Task to complete –
Both the line below containing "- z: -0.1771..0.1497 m" and the line containing "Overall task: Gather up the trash", along with every line between them, should be repeated exactly; no other line belongs in the answer.

- - - - - - -

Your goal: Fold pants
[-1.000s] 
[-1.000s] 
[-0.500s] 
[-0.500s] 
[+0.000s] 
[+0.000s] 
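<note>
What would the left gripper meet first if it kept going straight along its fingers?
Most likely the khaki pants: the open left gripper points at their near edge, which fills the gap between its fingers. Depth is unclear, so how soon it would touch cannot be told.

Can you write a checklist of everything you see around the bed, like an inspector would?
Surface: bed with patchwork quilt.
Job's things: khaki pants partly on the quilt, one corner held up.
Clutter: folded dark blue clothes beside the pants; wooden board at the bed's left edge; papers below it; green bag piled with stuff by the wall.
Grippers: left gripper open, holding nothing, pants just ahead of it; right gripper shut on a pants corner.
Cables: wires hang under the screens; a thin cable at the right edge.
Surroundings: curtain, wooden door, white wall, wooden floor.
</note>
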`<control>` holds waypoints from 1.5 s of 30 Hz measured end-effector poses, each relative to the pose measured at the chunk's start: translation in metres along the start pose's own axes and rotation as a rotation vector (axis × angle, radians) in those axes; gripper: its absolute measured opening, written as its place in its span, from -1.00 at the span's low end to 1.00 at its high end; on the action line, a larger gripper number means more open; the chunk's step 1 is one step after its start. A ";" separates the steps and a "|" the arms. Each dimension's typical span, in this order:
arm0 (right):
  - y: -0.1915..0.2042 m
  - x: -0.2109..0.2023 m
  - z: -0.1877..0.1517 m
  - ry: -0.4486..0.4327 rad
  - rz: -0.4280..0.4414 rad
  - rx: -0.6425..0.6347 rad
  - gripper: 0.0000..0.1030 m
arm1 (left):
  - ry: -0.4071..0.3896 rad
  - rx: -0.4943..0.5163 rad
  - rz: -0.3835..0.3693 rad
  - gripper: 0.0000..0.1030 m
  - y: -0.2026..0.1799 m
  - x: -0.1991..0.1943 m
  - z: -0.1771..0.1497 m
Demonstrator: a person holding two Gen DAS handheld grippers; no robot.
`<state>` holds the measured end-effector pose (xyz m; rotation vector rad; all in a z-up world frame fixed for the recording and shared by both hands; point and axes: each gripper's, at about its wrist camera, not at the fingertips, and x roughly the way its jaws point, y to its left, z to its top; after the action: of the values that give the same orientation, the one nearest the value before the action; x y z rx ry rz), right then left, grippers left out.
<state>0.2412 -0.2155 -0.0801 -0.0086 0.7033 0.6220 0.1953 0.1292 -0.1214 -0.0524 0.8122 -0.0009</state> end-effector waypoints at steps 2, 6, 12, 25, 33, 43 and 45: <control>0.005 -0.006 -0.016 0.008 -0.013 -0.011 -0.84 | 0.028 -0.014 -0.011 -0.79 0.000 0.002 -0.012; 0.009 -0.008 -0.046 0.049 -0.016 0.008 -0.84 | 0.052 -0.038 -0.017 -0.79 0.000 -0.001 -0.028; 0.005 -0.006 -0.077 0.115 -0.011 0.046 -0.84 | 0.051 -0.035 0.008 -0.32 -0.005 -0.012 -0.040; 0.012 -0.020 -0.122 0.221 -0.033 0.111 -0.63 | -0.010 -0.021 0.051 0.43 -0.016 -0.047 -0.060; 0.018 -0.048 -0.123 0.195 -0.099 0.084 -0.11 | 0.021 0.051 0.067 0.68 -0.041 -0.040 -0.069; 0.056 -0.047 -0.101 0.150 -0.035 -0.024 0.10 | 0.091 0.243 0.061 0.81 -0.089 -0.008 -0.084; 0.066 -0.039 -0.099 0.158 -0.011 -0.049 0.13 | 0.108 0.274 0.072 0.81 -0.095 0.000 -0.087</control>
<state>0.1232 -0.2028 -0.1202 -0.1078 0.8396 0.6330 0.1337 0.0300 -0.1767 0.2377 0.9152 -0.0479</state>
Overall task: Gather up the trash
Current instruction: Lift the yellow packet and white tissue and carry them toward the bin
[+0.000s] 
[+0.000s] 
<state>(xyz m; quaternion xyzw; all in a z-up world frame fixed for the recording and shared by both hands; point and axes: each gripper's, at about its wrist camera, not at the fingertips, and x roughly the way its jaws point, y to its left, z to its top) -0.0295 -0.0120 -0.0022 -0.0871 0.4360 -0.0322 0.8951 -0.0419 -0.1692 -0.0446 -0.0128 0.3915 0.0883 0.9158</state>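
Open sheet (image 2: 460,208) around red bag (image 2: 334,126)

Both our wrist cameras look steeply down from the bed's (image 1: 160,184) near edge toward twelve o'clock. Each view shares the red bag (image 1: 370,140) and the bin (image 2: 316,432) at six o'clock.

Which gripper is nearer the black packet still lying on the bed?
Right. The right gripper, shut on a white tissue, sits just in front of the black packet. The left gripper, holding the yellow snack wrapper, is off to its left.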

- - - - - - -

Output for this exercise –
  - z: -0.1771..0.1497 m
Demonstrator: a person holding two Gen DAS handheld grippers; no robot.
`<state>` holds the measured end-effector pose (xyz m; rotation vector rad; all in a z-up world frame fixed for the recording and shared by both hands; point and axes: each gripper's, at about its wrist camera, not at the fingertips, and x roughly the way its jaws point, y to its left, z to its top; after the action: of the values that give the same orientation, the one nearest the value before the action; x y z rx ry rz), right then left, grippers left out.
<state>0.2412 -0.2155 -0.0801 -0.0086 0.7033 0.6220 0.1953 0.1292 -0.1214 -0.0524 0.8122 -0.0009</state> end-effector waypoints at steps 2, 6, 12, 25, 33, 43 and 45: <control>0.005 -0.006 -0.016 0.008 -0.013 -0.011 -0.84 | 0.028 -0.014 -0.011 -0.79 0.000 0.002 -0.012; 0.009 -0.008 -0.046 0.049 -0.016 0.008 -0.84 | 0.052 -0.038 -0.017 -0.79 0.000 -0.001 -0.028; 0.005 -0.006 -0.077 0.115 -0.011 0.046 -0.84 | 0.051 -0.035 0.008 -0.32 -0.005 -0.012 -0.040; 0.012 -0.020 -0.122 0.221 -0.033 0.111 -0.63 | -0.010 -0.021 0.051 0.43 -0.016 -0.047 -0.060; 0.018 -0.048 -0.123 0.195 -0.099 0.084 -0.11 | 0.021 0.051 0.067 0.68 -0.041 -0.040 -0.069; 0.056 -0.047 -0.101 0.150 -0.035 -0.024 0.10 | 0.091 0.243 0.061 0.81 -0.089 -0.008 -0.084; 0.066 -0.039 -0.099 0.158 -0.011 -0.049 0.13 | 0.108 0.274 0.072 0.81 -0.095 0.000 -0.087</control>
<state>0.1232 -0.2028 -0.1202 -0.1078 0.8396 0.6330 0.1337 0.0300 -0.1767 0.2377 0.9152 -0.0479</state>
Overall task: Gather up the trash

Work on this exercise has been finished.